_Work order:_ Reproduce the listing below word for word and exclude any picture.
Segment Open
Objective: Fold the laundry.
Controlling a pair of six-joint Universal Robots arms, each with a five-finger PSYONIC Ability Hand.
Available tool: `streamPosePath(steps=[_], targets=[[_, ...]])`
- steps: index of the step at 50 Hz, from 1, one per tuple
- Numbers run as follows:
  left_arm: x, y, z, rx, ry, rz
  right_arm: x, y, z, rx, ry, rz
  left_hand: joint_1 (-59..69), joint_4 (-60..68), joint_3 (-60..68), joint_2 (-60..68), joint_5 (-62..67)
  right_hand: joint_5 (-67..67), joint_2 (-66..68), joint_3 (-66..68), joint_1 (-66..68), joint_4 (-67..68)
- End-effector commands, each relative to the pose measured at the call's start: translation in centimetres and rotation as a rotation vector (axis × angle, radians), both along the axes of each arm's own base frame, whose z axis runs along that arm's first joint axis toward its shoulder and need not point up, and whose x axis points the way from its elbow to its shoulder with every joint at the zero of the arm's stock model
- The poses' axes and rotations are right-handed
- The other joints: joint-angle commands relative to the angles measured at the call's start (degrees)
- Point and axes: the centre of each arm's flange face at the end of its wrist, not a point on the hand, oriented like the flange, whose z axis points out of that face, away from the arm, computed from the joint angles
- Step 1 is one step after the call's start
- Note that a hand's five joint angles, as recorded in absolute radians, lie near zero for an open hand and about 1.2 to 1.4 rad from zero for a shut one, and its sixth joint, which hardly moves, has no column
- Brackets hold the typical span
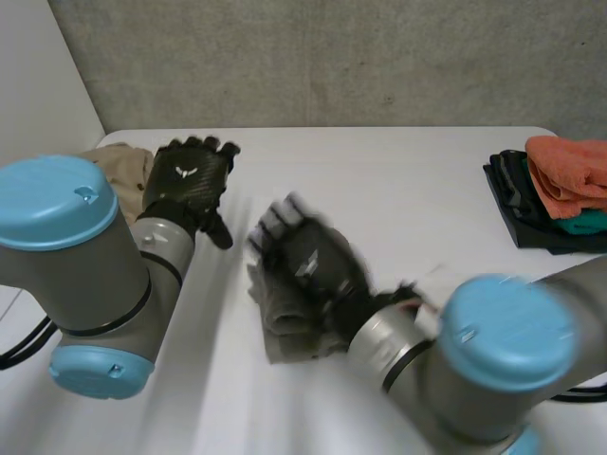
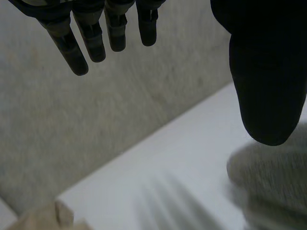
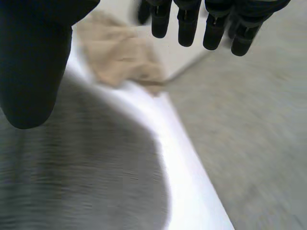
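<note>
- left hand [image 1: 190, 180] hangs near the far left corner of the table [image 1: 398, 190], fingers straight and spread, nothing in it
- right hand [image 1: 308, 261] is over the middle of the table, fingers straight, well apart from the thumb, closed on nothing
- grey cloth [image 1: 283, 327] lies bunched under the right hand's palm; can't tell if they touch
- beige cloth [image 1: 119, 163] sits crumpled at the far left corner, just beside the left hand
- folded stack [image 1: 560, 194], orange on top, at the right edge
</note>
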Motion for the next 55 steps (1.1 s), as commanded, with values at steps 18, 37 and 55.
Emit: streamPosePath(steps=[18,37,55], targets=[[-5.3,2.0,-7.3,0.242,-0.185,-0.163,-4.8,-10.9,-0.9,0.705,-0.144,-0.374,-1.3,-2.2,-2.5,-2.2,-2.8,-2.7,-2.1,-1.9,-2.7,-2.1],[-3.6,3.0,-8.4,0.311,-0.314,-0.137,-3.1,-9.0,-2.3,0.57,0.094,-0.367,-1.3,-2.2,-2.5,-2.1,-2.8,-2.7,-2.1,-1.9,-2.7,-2.1],[-4.0,0.5,4.4,0.022,-0.064,-0.485,-1.8,1.9,-2.9,0.252,0.128,-0.205,-1.3,-2.2,-2.5,-2.2,-2.8,-2.7,-2.1,-1.9,-2.7,-2.1]])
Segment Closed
_The answer:_
Objective: Fold the laundry.
Controlling a pair of six-joint Universal Robots arms, each with a five-finger PSYONIC Ability Hand.
Available tool: `streamPosePath(steps=[_], targets=[[_, ...]])`
- steps: index of the step at 50 Hz, from 1, one per tuple
- Numbers run as follows:
  left_arm: x, y, z, rx, ry, rz
  right_arm: x, y, z, rx, ry, rz
  left_hand: joint_1 (-59..69), joint_4 (-60..68), joint_3 (-60..68), joint_2 (-60..68), joint_5 (-62..67)
  right_hand: joint_5 (-67..67), joint_2 (-66..68), joint_3 (-66..68), joint_1 (-66..68), joint_4 (-67..68)
- End-effector commands, each relative to the pose measured at the call's start: translation in centimetres and rotation as a rotation vector (axis × angle, radians), both along the axes of each arm's own base frame, whose z axis runs along that arm's first joint axis toward its shoulder and need not point up, and whose x axis points the way from its elbow to its shoulder with every joint at the zero of the arm's stock model
- The poses' axes and rotations are right-handed
- The other joints: joint-angle commands relative to the angles measured at the call's start (degrees)
- Point and axes: the centre of each arm's flange face at the end of its wrist, not a point on the hand, oriented like the flange, whose z axis points out of that face, away from the arm, computed from the joint angles
- Step 1 is one step after the call's start
- Note that a hand's five joint angles, as recorded in absolute radians, lie near zero for an open hand and about 1.2 to 1.4 rad from zero for a shut one, and its sixth joint, which hardly moves, has no column
- Brackets hold the typical span
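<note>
- left hand [image 1: 190, 180] hangs near the far left corner of the table [image 1: 398, 190], fingers straight and spread, nothing in it
- right hand [image 1: 308, 261] is over the middle of the table, fingers straight, well apart from the thumb, closed on nothing
- grey cloth [image 1: 283, 327] lies bunched under the right hand's palm; can't tell if they touch
- beige cloth [image 1: 119, 163] sits crumpled at the far left corner, just beside the left hand
- folded stack [image 1: 560, 194], orange on top, at the right edge
</note>
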Motion for the next 55 steps (1.1 s), as commanded, with values at steps 18, 37 and 55.
Emit: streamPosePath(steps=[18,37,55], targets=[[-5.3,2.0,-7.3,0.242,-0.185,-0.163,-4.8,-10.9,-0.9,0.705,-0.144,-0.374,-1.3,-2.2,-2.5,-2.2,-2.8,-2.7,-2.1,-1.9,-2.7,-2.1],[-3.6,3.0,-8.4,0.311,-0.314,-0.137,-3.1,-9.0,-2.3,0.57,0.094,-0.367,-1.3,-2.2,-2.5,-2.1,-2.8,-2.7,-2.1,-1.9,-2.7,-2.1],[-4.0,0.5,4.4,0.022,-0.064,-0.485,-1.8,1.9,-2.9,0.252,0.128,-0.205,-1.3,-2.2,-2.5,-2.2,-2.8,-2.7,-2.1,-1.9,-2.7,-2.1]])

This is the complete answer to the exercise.